**Directions:** Search the entries below for "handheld" and copy each matching line.
##############################
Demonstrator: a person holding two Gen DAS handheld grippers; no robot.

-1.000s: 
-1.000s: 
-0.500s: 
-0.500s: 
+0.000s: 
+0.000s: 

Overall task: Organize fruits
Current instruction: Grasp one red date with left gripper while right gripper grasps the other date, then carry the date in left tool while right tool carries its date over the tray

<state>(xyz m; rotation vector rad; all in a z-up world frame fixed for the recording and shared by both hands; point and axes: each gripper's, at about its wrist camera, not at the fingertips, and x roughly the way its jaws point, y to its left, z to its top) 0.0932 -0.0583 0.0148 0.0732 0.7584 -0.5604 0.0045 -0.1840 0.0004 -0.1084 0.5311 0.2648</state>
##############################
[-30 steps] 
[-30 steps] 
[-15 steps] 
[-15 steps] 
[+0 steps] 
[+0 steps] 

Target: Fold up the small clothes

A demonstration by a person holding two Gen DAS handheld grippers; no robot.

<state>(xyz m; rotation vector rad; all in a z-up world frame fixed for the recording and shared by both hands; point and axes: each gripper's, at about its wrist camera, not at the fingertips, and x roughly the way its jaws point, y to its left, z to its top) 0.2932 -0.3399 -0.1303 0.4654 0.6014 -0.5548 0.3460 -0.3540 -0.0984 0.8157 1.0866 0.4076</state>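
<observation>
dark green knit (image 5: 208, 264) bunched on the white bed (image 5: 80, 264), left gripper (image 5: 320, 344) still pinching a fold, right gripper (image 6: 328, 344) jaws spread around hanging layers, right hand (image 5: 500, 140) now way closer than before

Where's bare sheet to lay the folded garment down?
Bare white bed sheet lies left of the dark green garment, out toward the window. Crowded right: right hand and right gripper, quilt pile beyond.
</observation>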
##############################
**Problem solution:**
Demonstrator: a person holding two Gen DAS handheld grippers; no robot.
A demonstration by a person holding two Gen DAS handheld grippers; no robot.

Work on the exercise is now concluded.